▸ **TASK OBJECTIVE**: Please output each line of the data exactly as it appears.

▸ **DATASET SECTION**:
■ ■ ■ ■ ■ ■ ■

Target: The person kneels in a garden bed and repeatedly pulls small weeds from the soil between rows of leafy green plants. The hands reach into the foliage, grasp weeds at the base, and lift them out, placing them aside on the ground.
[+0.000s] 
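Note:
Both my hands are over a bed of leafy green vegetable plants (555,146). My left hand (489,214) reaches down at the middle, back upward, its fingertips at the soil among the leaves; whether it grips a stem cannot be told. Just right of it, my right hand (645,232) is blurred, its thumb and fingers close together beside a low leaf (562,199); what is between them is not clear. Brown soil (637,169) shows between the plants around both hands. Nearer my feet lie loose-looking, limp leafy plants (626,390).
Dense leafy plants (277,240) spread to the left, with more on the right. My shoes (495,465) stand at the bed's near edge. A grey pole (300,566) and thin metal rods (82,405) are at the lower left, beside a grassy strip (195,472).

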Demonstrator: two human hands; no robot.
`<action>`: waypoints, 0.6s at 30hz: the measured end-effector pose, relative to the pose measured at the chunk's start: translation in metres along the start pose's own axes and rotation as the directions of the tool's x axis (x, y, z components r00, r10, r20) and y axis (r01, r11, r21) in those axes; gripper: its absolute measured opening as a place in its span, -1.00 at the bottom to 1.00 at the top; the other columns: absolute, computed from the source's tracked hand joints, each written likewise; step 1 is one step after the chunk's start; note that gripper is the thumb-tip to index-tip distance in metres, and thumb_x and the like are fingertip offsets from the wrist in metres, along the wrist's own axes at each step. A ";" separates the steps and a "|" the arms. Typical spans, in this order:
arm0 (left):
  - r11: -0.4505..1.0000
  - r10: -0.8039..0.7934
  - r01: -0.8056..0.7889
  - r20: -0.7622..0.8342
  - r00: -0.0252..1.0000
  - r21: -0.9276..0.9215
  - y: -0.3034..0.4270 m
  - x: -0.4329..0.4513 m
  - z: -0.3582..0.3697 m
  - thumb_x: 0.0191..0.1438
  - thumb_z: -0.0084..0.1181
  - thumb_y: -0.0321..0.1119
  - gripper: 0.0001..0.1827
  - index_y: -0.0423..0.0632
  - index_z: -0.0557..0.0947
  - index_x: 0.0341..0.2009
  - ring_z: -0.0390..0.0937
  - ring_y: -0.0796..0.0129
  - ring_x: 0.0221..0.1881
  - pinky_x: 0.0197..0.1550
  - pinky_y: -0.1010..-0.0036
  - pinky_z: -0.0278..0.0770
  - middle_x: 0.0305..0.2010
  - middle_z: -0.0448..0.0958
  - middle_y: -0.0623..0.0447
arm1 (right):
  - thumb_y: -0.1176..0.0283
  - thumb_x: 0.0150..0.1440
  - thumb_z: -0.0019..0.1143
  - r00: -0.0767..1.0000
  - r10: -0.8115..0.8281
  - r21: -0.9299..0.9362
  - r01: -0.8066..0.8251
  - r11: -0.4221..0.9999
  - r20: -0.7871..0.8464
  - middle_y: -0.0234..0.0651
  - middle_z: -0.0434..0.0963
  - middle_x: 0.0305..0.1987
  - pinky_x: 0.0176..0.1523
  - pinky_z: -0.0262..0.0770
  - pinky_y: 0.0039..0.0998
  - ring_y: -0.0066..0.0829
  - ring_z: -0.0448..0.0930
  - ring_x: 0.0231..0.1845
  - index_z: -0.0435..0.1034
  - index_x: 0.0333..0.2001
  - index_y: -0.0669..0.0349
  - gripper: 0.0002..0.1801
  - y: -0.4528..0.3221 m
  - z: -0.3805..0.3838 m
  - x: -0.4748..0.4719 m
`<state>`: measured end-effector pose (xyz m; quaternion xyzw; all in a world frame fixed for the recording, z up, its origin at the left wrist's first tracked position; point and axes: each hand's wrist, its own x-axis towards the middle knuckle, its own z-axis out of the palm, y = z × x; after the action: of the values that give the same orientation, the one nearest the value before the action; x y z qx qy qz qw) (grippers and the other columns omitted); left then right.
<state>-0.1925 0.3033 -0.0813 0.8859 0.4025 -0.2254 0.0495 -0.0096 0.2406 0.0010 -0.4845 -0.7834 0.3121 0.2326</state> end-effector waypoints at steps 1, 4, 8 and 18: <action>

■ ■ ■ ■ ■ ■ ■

▸ **WRITTEN ANSWER**:
Target: The person kneels in a garden bed and repeatedly pulls small weeds from the soil between rows of leafy green plants. The hands reach into the foliage, grasp weeds at the base, and lift them out, placing them aside on the ground.
[+0.000s] 
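Note:
Both my hands are over a bed of leafy green vegetable plants (555,146). My left hand (489,214) reaches down at the middle, back upward, its fingertips at the soil among the leaves; whether it grips a stem cannot be told. Just right of it, my right hand (645,232) is blurred, its thumb and fingers close together beside a low leaf (562,199); what is between them is not clear. Brown soil (637,169) shows between the plants around both hands. Nearer my feet lie loose-looking, limp leafy plants (626,390).
Dense leafy plants (277,240) spread to the left, with more on the right. My shoes (495,465) stand at the bed's near edge. A grey pole (300,566) and thin metal rods (82,405) are at the lower left, beside a grassy strip (195,472).
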
Demonstrator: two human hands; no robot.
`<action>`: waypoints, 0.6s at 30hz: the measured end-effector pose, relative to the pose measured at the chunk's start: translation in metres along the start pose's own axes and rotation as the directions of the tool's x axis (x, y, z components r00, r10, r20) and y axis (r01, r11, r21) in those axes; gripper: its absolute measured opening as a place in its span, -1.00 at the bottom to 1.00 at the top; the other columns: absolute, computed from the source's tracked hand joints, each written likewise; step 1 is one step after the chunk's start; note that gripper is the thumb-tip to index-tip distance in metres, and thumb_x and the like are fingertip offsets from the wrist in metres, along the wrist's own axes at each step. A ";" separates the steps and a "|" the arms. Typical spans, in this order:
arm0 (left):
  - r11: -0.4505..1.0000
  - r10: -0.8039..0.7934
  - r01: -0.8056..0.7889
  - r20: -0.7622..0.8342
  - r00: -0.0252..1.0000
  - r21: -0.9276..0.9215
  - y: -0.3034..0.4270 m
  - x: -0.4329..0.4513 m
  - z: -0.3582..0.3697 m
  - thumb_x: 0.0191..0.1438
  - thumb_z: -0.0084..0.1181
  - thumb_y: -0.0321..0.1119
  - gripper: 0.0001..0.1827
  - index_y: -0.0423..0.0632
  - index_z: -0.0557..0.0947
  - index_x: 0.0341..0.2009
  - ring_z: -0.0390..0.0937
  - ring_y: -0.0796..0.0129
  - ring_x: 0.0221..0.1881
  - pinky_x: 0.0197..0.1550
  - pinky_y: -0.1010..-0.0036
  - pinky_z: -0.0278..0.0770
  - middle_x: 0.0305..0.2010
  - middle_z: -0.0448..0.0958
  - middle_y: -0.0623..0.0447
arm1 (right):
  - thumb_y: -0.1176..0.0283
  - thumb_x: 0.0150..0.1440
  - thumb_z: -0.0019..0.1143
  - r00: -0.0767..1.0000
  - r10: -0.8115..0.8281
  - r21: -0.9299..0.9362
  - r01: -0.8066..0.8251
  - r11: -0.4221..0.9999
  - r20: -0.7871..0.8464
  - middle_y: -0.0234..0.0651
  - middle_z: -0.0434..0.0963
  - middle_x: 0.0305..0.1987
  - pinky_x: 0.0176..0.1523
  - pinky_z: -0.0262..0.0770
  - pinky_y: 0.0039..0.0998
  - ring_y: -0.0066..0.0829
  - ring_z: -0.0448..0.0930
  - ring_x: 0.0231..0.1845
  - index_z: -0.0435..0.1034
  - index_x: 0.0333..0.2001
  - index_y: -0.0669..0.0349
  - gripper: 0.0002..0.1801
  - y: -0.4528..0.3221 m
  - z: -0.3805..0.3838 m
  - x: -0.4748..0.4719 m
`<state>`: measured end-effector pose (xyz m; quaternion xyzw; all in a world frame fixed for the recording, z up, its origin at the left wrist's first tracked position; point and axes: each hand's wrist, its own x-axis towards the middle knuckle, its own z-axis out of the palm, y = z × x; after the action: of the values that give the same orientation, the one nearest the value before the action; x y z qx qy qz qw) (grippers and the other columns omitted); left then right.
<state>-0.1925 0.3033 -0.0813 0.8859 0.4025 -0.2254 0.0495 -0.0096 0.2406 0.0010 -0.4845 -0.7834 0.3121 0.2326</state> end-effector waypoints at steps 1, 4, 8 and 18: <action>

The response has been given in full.